The consortium is helping farmers to plant different crops such as quality protein maize, pigeonpea, mungbean, chickpea, lentil, faba beans, potatoes and vegetables for increasing incomes and household nutrition security. This in combination with improved practices such as zero tillage resulted in an estimated benefit of US$100 million for India and Pakistan in 2003.

Dr Lava Kumar's outstanding research achievements have resolved vital questions unanswered for more than seven decades. Lava Kumar has investigated pigeonpea sterility mosaic disease (SMD) - a serious threat to pigeonpea production, leading to annual losses exceeding $300 million in India and Nepal alone. SMD has long been considered as a difficult scientific problem. The reduction of losses caused by SMD directly benefits the livelihoods of marginal farmers.

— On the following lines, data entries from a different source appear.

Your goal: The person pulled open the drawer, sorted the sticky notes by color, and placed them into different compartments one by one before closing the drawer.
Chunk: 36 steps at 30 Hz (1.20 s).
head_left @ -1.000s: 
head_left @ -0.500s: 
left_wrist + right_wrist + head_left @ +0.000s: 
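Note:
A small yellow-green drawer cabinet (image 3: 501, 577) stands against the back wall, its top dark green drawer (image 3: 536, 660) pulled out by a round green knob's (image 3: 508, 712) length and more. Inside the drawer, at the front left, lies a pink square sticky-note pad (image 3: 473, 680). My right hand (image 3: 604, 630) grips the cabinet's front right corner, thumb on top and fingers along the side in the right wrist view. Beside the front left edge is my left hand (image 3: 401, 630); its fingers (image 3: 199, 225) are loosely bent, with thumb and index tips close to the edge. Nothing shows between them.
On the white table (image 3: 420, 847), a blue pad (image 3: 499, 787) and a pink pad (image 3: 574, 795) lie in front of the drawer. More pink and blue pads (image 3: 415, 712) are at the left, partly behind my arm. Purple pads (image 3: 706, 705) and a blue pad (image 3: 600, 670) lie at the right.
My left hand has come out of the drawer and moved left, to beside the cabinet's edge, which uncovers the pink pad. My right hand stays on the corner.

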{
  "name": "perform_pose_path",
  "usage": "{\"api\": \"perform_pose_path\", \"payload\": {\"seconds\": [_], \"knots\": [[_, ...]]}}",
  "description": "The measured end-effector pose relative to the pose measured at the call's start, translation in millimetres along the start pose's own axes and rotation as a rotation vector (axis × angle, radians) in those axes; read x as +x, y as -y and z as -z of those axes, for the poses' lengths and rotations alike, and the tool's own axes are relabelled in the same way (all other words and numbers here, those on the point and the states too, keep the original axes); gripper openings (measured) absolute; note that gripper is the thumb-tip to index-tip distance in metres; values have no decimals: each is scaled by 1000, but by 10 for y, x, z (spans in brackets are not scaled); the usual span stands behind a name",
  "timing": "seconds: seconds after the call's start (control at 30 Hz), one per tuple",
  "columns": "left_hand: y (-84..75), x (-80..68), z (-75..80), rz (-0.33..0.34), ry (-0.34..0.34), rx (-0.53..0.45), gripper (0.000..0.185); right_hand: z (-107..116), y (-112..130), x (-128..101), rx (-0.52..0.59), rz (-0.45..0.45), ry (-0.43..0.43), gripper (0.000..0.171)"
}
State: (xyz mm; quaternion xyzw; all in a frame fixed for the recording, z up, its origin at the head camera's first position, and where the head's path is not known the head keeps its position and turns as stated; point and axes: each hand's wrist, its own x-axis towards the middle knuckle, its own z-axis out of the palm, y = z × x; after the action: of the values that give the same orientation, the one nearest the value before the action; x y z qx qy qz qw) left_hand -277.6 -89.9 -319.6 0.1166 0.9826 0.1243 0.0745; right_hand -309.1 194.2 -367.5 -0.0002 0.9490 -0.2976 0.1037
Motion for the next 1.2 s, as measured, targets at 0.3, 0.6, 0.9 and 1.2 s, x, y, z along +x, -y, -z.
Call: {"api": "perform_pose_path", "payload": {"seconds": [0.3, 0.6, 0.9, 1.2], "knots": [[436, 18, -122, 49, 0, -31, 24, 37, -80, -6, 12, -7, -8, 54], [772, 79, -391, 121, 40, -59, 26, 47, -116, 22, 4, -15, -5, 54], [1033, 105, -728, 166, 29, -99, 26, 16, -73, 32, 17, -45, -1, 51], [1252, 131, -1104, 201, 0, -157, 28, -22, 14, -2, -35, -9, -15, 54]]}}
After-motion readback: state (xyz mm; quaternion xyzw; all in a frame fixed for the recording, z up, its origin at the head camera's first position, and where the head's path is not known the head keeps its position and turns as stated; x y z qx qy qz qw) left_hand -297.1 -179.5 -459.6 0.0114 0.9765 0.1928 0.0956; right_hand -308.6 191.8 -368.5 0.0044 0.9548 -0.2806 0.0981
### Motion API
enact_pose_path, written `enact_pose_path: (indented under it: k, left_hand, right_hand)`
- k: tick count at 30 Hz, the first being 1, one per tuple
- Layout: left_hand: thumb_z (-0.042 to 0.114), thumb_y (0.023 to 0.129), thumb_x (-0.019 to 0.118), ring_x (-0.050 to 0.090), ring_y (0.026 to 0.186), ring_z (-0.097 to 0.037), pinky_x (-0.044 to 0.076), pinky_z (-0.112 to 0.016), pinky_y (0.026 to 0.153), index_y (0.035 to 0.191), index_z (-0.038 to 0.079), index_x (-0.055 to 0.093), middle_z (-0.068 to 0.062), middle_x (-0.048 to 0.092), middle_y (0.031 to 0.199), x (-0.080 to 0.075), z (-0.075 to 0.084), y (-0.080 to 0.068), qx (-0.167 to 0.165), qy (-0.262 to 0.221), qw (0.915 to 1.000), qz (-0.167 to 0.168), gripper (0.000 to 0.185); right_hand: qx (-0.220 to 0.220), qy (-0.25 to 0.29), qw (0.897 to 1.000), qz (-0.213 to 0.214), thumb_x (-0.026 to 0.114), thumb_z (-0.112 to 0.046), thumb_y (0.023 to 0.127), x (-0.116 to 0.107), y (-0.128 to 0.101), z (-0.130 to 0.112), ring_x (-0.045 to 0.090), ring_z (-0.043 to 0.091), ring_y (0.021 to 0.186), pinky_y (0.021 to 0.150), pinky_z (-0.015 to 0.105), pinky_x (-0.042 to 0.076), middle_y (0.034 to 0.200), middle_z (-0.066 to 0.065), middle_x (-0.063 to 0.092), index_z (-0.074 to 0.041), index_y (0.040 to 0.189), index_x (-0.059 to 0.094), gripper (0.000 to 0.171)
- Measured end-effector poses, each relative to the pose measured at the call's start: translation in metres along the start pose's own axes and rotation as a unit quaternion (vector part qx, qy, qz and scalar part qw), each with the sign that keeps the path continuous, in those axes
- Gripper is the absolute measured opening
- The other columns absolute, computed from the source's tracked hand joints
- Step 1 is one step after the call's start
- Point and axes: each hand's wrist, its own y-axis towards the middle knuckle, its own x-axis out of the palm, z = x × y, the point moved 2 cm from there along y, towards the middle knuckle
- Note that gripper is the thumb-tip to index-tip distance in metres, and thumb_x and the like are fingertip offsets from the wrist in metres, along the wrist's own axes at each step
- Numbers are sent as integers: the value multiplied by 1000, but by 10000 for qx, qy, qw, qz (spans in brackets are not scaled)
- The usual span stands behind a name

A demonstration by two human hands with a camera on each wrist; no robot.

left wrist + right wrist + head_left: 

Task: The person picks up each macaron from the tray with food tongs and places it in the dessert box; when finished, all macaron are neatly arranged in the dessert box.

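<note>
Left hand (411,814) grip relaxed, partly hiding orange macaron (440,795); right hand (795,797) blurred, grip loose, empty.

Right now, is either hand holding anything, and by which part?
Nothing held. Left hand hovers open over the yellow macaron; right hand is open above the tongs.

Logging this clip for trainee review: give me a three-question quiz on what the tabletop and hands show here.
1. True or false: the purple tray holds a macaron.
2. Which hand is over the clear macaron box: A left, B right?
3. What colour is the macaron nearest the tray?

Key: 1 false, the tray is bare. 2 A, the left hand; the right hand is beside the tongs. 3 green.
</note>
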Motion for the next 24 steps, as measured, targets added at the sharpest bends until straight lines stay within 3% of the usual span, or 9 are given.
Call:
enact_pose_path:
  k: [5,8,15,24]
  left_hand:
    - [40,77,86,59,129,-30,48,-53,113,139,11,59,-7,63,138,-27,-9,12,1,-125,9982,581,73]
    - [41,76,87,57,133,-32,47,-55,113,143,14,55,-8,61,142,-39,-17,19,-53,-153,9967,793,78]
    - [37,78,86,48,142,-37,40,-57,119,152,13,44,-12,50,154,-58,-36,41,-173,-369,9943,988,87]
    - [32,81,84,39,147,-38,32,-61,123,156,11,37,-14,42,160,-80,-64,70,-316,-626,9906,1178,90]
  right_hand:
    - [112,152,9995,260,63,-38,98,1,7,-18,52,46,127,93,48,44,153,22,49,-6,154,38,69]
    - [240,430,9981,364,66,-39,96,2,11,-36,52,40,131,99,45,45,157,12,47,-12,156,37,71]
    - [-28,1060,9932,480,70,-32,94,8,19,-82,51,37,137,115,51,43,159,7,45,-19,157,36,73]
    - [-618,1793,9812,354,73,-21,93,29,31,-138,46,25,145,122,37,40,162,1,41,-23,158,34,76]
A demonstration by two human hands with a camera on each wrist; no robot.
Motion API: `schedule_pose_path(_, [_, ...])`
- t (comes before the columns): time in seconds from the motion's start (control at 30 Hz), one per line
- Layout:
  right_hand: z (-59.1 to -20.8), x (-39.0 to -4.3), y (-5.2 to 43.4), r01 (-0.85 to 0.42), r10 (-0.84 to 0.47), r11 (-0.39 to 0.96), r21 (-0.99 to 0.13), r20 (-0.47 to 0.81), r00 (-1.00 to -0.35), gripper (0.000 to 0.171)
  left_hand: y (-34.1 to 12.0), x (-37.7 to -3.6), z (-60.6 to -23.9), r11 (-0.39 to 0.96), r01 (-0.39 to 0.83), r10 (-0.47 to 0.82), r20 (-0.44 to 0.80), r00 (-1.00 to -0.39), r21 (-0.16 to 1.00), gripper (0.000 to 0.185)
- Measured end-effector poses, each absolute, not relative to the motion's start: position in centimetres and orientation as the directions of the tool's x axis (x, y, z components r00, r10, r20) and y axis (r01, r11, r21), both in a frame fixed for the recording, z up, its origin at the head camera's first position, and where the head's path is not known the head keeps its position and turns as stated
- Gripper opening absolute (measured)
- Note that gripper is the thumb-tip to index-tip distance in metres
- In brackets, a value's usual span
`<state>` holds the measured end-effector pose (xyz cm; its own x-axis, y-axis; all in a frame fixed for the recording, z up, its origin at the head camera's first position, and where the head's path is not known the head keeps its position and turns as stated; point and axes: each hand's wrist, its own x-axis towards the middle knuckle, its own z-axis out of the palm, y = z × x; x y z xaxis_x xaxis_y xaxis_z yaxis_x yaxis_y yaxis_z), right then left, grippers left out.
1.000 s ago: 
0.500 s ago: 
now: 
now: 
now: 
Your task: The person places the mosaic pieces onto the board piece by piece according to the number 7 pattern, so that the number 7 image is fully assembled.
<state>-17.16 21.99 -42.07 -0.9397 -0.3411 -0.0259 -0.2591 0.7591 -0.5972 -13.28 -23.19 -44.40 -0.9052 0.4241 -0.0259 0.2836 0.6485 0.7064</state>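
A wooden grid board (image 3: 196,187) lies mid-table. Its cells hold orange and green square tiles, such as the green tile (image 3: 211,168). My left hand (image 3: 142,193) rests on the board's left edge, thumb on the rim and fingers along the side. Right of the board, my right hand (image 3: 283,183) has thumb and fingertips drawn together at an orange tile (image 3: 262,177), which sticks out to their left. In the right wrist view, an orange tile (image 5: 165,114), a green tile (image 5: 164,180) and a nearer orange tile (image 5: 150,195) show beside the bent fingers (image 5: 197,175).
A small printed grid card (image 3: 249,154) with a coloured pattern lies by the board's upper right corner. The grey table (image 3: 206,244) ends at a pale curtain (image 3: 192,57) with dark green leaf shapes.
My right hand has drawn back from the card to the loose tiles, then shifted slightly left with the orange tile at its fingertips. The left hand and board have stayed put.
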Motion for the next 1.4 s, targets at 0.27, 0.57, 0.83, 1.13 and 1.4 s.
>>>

Despite many attempts at several laboratories, the SMD agent vectored by the eriophyid mite, Aceria cajani , remained a mystery, and strategies for effective management of the disease have been ineffective. However, Lava Kumar's research led to breakthrough in identification of the SMD causal agent – the Pigeonpea Sterility Mosaic Virus – leading to a better understanding of one of the most enigmatic diseases of the 20 th century, ultimately paving way for the formulation of strategies for the integrated management of the major pigeonpea diseases. Lava Kumar's study was funded by the Department for International Development of the Government of UK.

His efforts to understand and control the disease have been significant in the development of technologies for enhancing and sustainable pigeonpea production in the subcontinent, where 90% of the global pigeonpea is produced.